Essentially, in its previous iteration, men’s New York Fashion Week was pure theater, without a lot of direct business tied to it. Sure, it’s important to get eyeballs on your work, but as Kolb points out, “From a business perspective, it makes more sense to be showing your clothes when you’re selling them and gives more opportunity to those American menswear designers.”

It’s a Stamp of ApprovalFrom an Institution That Really Matters 

While it’s important to remember that the reason why New York is getting a men’s fashion week is largely because of a groundswell of support within the fashion industry—“The decision really wasn’t ours, “ says Kolb. “It was more the CFDA’s response to the industry”—the fact that the CFDA has come on board at all is a major feather in the cap of the new show schedule. 

If American fashion is the body politic, the CFDA is its head—the governing council keeping things in order. Smaller guy-centric shows like New York Men’s Day were able to exist independently within the old schedule, but launching a full-fledged men’s week without the CFDA would have been nearly impossible. Not only were they able to secure vital sponsorship dollars from major players like Amazon and Shinola, but they wield the authority and legitimacy to bring all the players together and create a men’s fashion week that has the legs to keep going into the future.

“I remember taking a marketing course in college,” says Kolb, “and it was like, ‘If you build a good mousetrap, you’ll catch a mouse.’ I think we’re building a pretty good mousetrap, so I think we’re going to catch the mice. And we’re not trying to be Europe. We’re just being New York, we’re being American. And I think that the way we’ve done this will stand by itself, and we’ll be able to build on July for the future.” 

Image via Ovadia & Sons
Image via Ovadia & Sons

This is American Menswear’s Coming of Age

Up until now, the men’s shows have played second fiddle to the women’s shows in New York.
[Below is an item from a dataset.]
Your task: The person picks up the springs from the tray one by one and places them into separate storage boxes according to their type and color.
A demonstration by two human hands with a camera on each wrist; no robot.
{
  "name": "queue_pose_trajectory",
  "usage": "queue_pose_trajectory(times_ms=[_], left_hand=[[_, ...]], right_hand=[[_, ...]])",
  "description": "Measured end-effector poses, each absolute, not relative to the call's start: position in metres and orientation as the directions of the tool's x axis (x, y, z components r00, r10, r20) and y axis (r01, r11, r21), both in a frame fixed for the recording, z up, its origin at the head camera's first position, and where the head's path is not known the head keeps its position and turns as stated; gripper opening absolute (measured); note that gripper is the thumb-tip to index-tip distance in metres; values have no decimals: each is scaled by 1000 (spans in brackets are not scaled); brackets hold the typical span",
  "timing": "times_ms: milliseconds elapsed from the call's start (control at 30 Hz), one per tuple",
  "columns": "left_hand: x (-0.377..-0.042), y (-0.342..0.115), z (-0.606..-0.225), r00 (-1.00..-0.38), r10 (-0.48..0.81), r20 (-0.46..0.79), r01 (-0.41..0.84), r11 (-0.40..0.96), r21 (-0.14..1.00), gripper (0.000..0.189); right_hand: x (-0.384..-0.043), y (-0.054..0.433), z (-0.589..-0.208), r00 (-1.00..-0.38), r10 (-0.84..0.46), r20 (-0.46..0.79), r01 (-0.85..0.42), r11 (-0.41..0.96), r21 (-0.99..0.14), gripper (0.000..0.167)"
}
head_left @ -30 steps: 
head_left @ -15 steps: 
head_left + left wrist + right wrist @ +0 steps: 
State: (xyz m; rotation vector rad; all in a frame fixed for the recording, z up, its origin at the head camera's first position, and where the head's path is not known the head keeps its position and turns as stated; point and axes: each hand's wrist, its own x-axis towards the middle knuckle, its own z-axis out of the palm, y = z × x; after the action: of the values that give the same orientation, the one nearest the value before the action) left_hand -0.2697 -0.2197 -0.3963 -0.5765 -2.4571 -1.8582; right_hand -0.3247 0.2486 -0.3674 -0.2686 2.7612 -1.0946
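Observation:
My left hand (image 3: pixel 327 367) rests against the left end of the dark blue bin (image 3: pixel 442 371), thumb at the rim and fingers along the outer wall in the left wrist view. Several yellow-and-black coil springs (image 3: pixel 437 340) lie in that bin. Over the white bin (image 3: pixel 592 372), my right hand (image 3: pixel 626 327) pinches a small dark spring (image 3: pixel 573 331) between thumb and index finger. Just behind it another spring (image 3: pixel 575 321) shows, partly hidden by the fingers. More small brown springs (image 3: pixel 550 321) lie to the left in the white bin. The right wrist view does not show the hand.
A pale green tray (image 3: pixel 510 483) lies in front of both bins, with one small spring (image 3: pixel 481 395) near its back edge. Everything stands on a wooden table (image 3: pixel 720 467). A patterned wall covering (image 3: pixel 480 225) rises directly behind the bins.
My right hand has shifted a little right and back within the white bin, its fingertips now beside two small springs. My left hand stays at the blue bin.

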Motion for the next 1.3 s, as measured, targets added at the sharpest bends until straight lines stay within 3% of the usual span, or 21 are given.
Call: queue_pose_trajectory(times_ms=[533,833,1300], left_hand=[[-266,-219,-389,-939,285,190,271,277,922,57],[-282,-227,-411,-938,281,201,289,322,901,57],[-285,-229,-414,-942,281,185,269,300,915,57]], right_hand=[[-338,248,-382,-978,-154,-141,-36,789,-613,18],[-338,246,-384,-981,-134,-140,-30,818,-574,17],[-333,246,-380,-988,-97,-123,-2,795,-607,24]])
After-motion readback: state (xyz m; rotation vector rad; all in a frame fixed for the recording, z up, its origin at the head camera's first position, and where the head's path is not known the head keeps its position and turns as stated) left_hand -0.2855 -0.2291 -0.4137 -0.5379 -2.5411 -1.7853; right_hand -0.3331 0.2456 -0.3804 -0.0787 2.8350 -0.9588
But with the launch of NYFW:M, American men’s fashion is getting its own spotlight. That means that some major U.S. menswear designers who have previously shown in Europe (John Varvatos, for one) will be coming back stateside, reaffirming the idea that New York is a credible and vital global men’s fashion center. It also means that domestic labels that either can’t afford or choose not to leave the States for show season will be getting more well-deserved attention. 

Though both Ovadia and Kolb agree that the men’s market won’t be eclipsing the women’s anytime soon, the larger implication of the shifting show schedule is clear: American men’s fashion is coming into its own, and the industry is making moves to ensure that it gets the recognition that it deserves. 

“I think it’s finally getting the due credit for what has been under-recognized,” says Kolb. “It’s definitely a coming of age. If you look at the market of menswear, while it’s not like the women’s market is and probably never will be, it grows accordingly year after year after year. So I do think it’s kind of a coming of age, or finally getting credit for being something interesting.” 

Ovadia echoes the sentiment with an extra dose of hometown pride. “We're not only a New York-based brand, but this is where we grew up,” he explains. “Naturally, designers until now would take their collections to show in Paris or Milan to reach a larger audience with press and buyers. With a dedicated slot on the calendar, American designers will have the opportunity to show their collections at home with the focus and spotlight they deserve. It’s exciting, and a start.”